• _SUPPLIED MATERIAL_:
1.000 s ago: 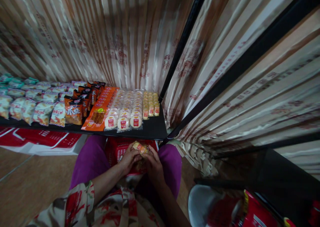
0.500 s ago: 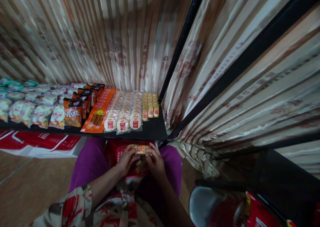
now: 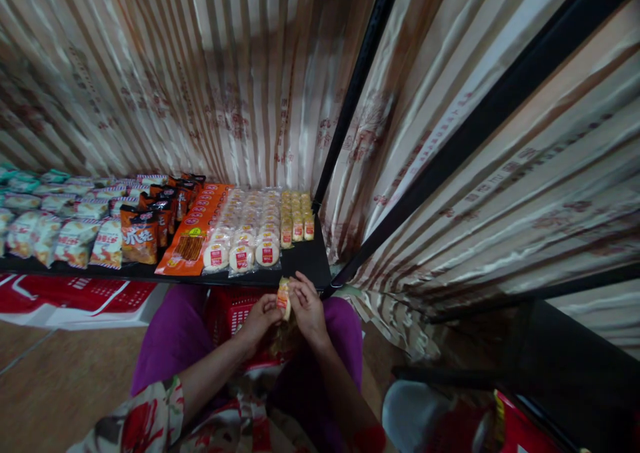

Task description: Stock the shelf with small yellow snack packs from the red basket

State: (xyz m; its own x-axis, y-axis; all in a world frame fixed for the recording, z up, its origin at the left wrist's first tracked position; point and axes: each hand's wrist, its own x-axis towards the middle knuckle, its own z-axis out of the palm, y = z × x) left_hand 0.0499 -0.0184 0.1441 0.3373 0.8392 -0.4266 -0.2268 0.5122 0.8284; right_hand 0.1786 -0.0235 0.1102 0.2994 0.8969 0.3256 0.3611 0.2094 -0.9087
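Note:
Between my two hands is a small yellow wrapped snack [image 3: 283, 299] with a red-and-white label, held upright over my lap. My left hand [image 3: 261, 319] pinches its lower left side. The fingers of my right hand [image 3: 307, 308] are closed on its right side. Below them a red basket [image 3: 240, 312] sits between my knees, its contents dim and partly covered by my hands. Just beyond, on the black shelf [image 3: 305, 261], stand rows of similar yellow packs [image 3: 297, 228]. Left of those lie rows of round white wrapped cakes [image 3: 242, 256].
Farther left are a flat orange packet [image 3: 187, 236], orange-black bags [image 3: 139, 235] and white snack bags [image 3: 77, 243]. Black poles [image 3: 360, 86] rise at the shelf's right corner before a striped curtain [image 3: 240, 73]. A red crate [image 3: 120, 300] is under the shelf; a pale stool [image 3: 413, 413] stands lower right.
The yellow snack has turned from lying sideways to upright between my hands. My right hand has risen slightly toward the shelf edge. The whole view has shifted a little.

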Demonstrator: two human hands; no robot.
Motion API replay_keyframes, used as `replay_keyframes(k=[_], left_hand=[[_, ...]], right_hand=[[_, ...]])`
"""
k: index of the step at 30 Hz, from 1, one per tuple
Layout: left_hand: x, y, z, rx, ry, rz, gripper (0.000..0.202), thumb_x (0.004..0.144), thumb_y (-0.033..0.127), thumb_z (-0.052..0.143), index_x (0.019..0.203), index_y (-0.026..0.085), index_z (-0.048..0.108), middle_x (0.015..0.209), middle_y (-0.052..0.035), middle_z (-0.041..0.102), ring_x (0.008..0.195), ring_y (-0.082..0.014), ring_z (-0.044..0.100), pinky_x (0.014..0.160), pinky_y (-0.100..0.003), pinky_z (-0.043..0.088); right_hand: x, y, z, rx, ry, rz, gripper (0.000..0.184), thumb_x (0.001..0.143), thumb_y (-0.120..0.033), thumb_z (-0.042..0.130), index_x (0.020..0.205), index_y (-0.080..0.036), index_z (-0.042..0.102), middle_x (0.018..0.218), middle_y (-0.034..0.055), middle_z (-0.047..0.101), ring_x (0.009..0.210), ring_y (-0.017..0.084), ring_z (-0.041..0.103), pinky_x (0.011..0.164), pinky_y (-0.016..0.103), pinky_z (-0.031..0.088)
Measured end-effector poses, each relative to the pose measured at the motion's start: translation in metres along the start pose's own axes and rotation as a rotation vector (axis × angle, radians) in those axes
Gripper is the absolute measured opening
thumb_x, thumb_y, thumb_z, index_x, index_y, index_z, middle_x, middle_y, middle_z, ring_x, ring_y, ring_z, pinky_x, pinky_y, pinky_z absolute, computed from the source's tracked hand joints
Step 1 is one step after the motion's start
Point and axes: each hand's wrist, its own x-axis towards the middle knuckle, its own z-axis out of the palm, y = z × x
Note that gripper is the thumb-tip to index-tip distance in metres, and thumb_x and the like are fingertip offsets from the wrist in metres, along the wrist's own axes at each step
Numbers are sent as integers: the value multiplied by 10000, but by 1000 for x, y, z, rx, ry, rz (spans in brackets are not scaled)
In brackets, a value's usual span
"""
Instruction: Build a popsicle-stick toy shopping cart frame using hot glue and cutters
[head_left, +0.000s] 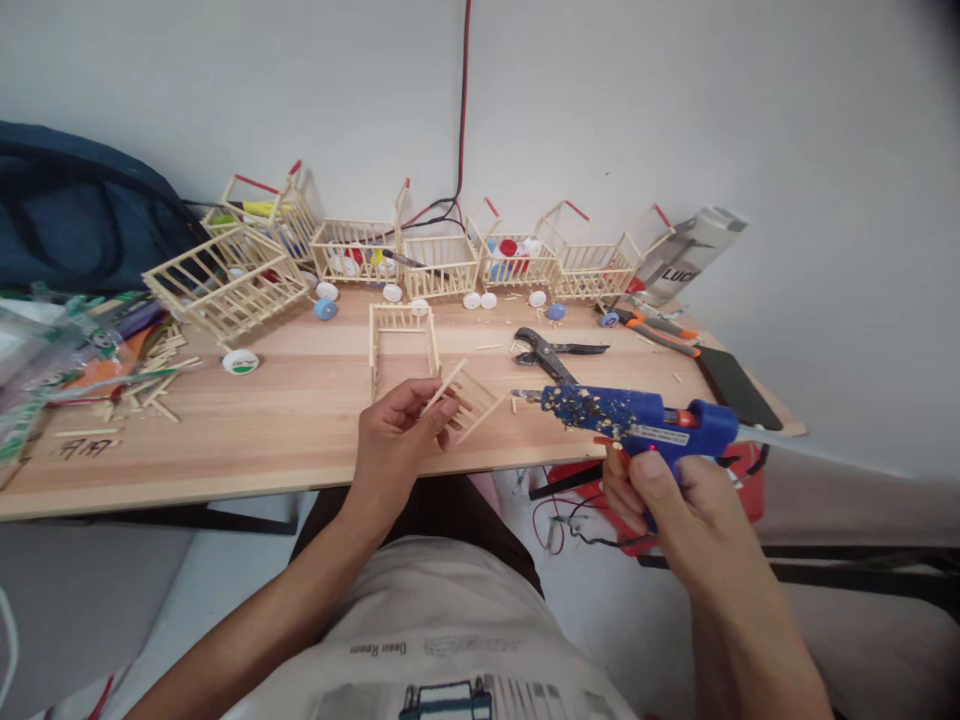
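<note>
My left hand [405, 425] pinches a small slatted panel of thin wooden sticks [474, 400] over the table's front edge. My right hand [667, 490] is wrapped round the handle of a blue hot glue gun [637, 415]. The gun's nozzle points left, a short gap from the panel, and a clear glue stick [825, 450] sticks out of its back. Just behind my left hand an open stick frame [403, 318] rests on the wooden table [300, 420]. A black cutter tool [551, 350] lies behind the glue gun.
Several stick-built miniature carts [439, 268] with bottle-cap wheels line the wall. Cut sticks [161, 375] and plastic packaging [64, 350] lie at the left by a dark blue bag [82, 215]. At right are orange-handled pliers [660, 330] and a black phone [739, 388].
</note>
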Motion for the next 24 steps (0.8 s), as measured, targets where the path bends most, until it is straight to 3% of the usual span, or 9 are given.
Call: replay_keyframes(k=[5,10,14,18,24], left_hand=[[-2,2,2,-11,-21,-19,168,770,305,742,840,157,707,748,-16,694,518,-71,528,498,-195,455],[-2,5,0,-89,-11,-41,168,769,290,745,862,156,706,774,-20,700,537,-72,532,497,-195,464],[-3,7,-1,-176,-24,-68,166,769,290,748,873,167,706,770,-17,693,581,-84,551,493,-188,464],[-3,7,-1,-227,-64,-79,137,768,271,751,856,176,705,756,-4,681,573,-80,553,490,-185,470],[0,3,-2,-221,-69,-81,132,776,266,748,855,169,711,747,-6,678,586,-78,557,490,-172,475]], right_hand=[[-2,-14,5,-82,6,51,526,875,-645,484,616,-188,500,487,-21,411,460,95,368,443,246,287],[-1,-5,-4,-120,9,24,518,861,-648,505,699,-169,618,516,18,528,469,123,466,447,249,370],[0,2,-9,-182,56,-48,470,887,-600,499,751,-170,631,578,28,562,508,140,486,476,265,387],[4,-6,-1,-274,133,-203,402,923,-554,457,883,-190,624,755,61,625,693,190,564,618,303,435],[21,-14,6,-456,155,-399,243,863,-423,595,1046,-264,579,961,34,640,771,193,602,684,313,462]])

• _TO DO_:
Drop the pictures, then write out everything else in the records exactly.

• _ANSWER TO THIS TASK_:
1.000 s ago: 
0.500 s ago: 
now: 

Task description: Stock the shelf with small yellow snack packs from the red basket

State: (xyz m; its own x-axis, y-axis; all in a world frame fixed for the recording, z up, its origin at the left wrist's first tracked position; point and axes: each hand's wrist, its own x-axis towards the middle knuckle, its own z-axis out of the palm, y = z × x) left_hand 0.0499 -0.0184 0.1441 0.3373 0.8392 -0.4266 -0.2268 0.5122 0.8284; right_hand 0.1786 -0.0235 0.1102 0.2994 0.8969 0.3256 0.3611 0.2094 -0.9087
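Note:
Between my two hands is a small yellow wrapped snack [image 3: 283, 299] with a red-and-white label, held upright over my lap. My left hand [image 3: 261, 319] pinches its lower left side. The fingers of my right hand [image 3: 307, 308] are closed on its right side. Below them a red basket [image 3: 240, 312] sits between my knees, its contents dim and partly covered by my hands. Just beyond, on the black shelf [image 3: 305, 261], stand rows of similar yellow packs [image 3: 297, 228]. Left of those lie rows of round white wrapped cakes [image 3: 242, 256].
Farther left are a flat orange packet [image 3: 187, 236], orange-black bags [image 3: 139, 235] and white snack bags [image 3: 77, 243]. Black poles [image 3: 360, 86] rise at the shelf's right corner before a striped curtain [image 3: 240, 73]. A red crate [image 3: 120, 300] is under the shelf; a pale stool [image 3: 413, 413] stands lower right.
The yellow snack has turned from lying sideways to upright between my hands. My right hand has risen slightly toward the shelf edge. The whole view has shifted a little.
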
Demonstrator: two human hands; no robot.
Motion API replay_keyframes, used as `replay_keyframes(k=[_], left_hand=[[_, ...]], right_hand=[[_, ...]])`
"""
k: index of the step at 30 Hz, from 1, one per tuple
Layout: left_hand: x, y, z, rx, ry, rz, gripper (0.000..0.202), thumb_x (0.004..0.144), thumb_y (-0.033..0.127), thumb_z (-0.052..0.143), index_x (0.019..0.203), index_y (-0.026..0.085), index_z (-0.048..0.108), middle_x (0.015..0.209), middle_y (-0.052..0.035), middle_z (-0.041..0.102), ring_x (0.008..0.195), ring_y (-0.082..0.014), ring_z (-0.044..0.100), pinky_x (0.014..0.160), pinky_y (-0.100..0.003), pinky_z (-0.043..0.088); right_hand: x, y, z, rx, ry, rz, gripper (0.000..0.184), thumb_x (0.001..0.143), thumb_y (-0.120..0.033), thumb_z (-0.042..0.130), index_x (0.020..0.205), index_y (-0.080..0.036), index_z (-0.042..0.102), middle_x (0.018..0.218), middle_y (-0.034..0.055), middle_z (-0.047..0.101), ring_x (0.009..0.210), ring_y (-0.017..0.084), ring_z (-0.041..0.103), pinky_x (0.011..0.164), pinky_y (-0.016..0.103), pinky_z (-0.031..0.088)
Measured end-effector poses, each relative to the pose measured at the motion's start: translation in metres along the start pose's own axes and rotation as a rotation vector (axis × angle, radians) in those axes
Gripper is the absolute measured opening
thumb_x, thumb_y, thumb_z, index_x, index_y, index_z, middle_x, middle_y, middle_z, ring_x, ring_y, ring_z, pinky_x, pinky_y, pinky_z absolute, computed from the source's tracked hand joints
Step 1 is one step after the motion's start
Point and axes: each hand's wrist, its own x-axis towards the middle knuckle, its own z-axis out of the palm, y = z × x
Note that gripper is the thumb-tip to index-tip distance in metres, and thumb_x and the like are fingertip offsets from the wrist in metres, along the wrist's own axes at each step
Numbers are sent as integers: the value multiplied by 10000, but by 1000 for x, y, z, rx, ry, rz (spans in brackets are not scaled)
In brackets, a value's usual span
"""
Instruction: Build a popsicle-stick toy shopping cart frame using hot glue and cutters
[head_left, +0.000s] 
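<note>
My left hand [405, 425] pinches a small slatted panel of thin wooden sticks [474, 400] over the table's front edge. My right hand [667, 490] is wrapped round the handle of a blue hot glue gun [637, 415]. The gun's nozzle points left, a short gap from the panel, and a clear glue stick [825, 450] sticks out of its back. Just behind my left hand an open stick frame [403, 318] rests on the wooden table [300, 420]. A black cutter tool [551, 350] lies behind the glue gun.
Several stick-built miniature carts [439, 268] with bottle-cap wheels line the wall. Cut sticks [161, 375] and plastic packaging [64, 350] lie at the left by a dark blue bag [82, 215]. At right are orange-handled pliers [660, 330] and a black phone [739, 388].
</note>
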Motion for the next 24 steps (0.8 s), as measured, targets where the path bends most, until it is straight to 3% of the usual span, or 9 are given.
Call: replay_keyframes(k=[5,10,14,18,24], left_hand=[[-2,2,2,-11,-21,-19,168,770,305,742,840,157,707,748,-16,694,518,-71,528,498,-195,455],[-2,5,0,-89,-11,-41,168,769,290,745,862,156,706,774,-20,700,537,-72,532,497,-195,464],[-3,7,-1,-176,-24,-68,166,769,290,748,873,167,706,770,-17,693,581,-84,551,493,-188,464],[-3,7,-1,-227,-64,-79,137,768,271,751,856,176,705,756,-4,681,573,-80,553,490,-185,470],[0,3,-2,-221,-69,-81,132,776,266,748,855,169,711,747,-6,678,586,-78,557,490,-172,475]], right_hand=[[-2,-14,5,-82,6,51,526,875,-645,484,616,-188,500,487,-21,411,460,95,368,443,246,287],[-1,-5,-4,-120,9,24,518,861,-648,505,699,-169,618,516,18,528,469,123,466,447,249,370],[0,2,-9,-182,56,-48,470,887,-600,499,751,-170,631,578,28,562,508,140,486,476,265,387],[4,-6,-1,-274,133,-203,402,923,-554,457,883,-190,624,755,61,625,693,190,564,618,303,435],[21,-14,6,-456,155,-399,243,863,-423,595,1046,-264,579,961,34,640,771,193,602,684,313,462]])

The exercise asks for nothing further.